Task objective: Go through the data below and copy each line that includes "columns".

Records from a collection
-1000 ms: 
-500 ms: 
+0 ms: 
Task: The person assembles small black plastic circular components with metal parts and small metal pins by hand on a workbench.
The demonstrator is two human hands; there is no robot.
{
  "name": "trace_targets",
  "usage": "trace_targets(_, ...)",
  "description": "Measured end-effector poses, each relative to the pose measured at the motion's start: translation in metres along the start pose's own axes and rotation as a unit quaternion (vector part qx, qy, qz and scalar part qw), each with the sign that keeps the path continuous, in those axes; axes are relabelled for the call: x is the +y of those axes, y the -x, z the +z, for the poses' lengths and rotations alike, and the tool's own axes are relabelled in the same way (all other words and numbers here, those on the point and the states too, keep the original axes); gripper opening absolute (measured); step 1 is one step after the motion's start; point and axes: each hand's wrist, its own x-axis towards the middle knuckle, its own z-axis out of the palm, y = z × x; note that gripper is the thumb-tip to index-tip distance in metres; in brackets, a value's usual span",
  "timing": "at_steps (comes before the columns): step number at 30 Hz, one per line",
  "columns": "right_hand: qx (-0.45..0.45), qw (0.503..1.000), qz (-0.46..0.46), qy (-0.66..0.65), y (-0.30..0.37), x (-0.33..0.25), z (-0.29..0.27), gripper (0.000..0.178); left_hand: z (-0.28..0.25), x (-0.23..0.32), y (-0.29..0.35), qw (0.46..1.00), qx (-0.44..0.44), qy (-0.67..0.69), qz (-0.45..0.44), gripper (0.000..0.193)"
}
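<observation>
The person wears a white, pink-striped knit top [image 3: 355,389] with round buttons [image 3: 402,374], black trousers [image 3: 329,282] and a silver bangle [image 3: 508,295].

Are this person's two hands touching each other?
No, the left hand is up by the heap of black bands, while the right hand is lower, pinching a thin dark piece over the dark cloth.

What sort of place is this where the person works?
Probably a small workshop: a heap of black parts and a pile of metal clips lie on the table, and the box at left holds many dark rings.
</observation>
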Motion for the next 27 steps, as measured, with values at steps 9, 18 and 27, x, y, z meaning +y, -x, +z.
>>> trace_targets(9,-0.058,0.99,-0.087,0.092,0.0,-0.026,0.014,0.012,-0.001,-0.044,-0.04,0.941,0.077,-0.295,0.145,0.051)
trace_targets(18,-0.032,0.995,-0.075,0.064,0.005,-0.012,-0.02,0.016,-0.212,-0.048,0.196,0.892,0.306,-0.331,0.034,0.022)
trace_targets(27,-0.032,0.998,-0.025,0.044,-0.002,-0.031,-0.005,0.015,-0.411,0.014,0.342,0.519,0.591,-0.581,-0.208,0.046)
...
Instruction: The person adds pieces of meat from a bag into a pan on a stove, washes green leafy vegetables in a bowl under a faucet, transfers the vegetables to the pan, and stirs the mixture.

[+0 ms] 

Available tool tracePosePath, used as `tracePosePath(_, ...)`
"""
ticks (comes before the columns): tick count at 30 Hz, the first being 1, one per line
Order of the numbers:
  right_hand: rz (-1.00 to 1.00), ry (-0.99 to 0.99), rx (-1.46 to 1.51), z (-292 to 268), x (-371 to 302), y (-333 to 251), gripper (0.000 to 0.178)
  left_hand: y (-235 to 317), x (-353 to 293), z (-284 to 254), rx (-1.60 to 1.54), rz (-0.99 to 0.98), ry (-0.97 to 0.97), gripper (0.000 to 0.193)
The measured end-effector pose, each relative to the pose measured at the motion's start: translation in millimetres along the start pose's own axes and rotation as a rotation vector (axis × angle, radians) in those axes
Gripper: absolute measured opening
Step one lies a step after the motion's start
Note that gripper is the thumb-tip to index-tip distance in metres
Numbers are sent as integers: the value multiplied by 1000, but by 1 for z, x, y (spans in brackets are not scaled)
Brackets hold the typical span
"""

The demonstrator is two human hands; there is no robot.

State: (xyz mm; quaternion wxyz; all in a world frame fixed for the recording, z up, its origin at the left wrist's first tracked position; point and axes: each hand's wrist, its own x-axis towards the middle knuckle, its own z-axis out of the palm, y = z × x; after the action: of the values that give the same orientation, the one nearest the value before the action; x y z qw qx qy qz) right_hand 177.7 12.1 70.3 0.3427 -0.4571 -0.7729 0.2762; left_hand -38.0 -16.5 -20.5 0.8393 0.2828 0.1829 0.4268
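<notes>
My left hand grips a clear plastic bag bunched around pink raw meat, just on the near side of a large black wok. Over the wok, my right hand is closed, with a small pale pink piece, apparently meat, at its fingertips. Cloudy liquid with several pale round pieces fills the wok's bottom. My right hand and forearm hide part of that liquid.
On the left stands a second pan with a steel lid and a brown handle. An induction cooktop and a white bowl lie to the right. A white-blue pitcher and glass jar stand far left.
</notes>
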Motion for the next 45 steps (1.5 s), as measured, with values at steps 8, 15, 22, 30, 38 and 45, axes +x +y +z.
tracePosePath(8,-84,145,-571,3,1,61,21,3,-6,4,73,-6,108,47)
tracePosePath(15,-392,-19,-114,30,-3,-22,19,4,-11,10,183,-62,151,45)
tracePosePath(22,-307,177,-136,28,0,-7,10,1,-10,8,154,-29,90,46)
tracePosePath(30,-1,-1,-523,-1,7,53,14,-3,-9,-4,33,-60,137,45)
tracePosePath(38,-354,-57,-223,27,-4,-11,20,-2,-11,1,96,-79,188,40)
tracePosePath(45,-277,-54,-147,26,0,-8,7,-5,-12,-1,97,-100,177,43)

Expected output:
  "timing": "at_steps (comes before the columns): step number at 30 Hz, one per line",
  "columns": "right_hand: qx (-0.45..0.45), qw (0.503..1.000), qz (-0.46..0.46), qy (-0.66..0.65), y (-0.30..0.37), x (-0.33..0.25), z (-0.29..0.27), gripper (0.000..0.178); left_hand: z (-0.28..0.25), x (-0.23..0.32), y (-0.29..0.35), qw (0.46..1.00), qx (-0.44..0.44), qy (-0.67..0.69), qz (-0.45..0.44), gripper (0.000..0.193)"
ticks (comes before the columns): tick count at 30 Hz, the first being 1, one per line

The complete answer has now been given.